> _Problem details_: Once the line containing "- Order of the" has been printed, stop; print every line before it exactly, starting at the top of the material below.
____________________
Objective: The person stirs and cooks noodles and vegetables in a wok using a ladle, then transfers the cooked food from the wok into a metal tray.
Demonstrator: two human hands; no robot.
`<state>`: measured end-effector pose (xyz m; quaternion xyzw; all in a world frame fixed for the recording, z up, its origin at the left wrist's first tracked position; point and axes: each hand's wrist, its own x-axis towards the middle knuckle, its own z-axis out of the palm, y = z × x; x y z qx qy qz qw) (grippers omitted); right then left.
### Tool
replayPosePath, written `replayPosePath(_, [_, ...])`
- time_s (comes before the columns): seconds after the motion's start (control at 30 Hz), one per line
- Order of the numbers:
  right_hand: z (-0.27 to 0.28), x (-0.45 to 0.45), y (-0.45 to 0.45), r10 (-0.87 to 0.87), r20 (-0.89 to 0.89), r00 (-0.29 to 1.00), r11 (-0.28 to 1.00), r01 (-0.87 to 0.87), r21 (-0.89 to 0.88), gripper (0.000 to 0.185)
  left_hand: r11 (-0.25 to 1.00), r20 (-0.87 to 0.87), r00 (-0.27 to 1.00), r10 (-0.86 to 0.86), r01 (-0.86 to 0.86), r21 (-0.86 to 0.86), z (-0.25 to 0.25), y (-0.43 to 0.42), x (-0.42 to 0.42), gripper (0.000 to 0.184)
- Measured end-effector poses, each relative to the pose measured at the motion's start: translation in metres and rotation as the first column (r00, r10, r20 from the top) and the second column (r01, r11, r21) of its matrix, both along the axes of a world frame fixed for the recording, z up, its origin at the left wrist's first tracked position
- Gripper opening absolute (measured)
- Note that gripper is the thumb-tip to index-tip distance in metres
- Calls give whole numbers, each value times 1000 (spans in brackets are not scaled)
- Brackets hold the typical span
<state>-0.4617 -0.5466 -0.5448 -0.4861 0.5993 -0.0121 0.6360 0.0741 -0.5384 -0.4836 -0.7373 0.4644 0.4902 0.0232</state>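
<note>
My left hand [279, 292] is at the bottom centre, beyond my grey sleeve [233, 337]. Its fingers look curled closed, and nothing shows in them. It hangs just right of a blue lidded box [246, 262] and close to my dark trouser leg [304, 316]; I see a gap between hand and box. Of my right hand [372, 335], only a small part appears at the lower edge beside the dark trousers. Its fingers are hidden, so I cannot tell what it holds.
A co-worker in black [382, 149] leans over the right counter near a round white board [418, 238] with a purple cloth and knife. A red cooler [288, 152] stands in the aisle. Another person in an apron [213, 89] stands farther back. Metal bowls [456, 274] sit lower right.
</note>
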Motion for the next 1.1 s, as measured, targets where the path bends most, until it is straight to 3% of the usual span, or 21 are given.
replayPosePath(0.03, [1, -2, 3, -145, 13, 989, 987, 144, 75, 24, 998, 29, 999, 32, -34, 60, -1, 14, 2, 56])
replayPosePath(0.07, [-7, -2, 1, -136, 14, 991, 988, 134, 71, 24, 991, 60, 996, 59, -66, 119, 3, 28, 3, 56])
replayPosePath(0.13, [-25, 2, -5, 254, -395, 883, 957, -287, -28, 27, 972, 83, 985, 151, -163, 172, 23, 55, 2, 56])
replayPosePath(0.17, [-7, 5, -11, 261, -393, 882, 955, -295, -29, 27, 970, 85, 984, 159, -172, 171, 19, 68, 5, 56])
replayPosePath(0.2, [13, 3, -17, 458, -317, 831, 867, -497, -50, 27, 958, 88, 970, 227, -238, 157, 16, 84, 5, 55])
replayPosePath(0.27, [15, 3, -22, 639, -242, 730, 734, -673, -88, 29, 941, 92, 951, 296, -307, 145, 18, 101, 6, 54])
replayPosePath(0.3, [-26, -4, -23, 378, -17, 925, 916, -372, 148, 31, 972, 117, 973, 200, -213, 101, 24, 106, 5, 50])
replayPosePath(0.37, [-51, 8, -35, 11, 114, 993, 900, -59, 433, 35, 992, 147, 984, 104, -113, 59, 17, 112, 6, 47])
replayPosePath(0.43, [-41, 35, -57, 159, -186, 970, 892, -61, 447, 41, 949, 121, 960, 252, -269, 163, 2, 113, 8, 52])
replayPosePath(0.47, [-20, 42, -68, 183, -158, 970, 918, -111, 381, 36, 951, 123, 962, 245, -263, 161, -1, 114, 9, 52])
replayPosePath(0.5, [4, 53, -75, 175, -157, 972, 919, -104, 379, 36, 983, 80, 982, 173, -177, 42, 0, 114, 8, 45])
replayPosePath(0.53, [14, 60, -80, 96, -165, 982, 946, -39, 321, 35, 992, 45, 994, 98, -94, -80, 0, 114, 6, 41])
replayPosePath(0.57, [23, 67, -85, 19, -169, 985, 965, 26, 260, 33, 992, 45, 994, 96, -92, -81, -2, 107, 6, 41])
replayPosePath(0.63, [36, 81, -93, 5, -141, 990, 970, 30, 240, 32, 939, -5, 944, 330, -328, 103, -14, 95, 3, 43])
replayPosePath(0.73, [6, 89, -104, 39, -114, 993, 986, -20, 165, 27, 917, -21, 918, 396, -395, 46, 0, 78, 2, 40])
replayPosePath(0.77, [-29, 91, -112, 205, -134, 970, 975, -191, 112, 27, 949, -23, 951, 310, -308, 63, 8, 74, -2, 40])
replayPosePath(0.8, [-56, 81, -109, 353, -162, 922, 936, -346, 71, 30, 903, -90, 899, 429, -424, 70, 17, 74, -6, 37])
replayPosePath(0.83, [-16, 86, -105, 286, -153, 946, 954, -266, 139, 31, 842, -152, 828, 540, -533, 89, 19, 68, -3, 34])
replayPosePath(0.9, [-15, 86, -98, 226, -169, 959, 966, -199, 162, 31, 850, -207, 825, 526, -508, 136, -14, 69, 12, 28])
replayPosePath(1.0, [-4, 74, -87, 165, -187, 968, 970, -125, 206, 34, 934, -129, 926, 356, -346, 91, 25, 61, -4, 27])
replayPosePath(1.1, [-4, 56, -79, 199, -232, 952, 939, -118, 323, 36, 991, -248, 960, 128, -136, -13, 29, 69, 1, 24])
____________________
> _Answer below_:
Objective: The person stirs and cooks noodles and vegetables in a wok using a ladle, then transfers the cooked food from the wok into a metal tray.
Demonstrator: two human hands; no robot.
`<state>`: measured end-effector pose (xyz m; quaternion xyzw; all in a world frame fixed for the recording, z up, its origin at the left wrist's first tracked position; point and axes: each hand's wrist, its own x-axis towards the middle knuckle, its own z-axis out of the palm, y = z × x; x y z qx qy qz qw) (grippers omitted); right then left.
### Tool
replayPosePath, written `replayPosePath(_, [_, ...])`
- time_s (comes before the columns): seconds after the motion's start (control at 30 Hz), one per line
- Order of the numbers:

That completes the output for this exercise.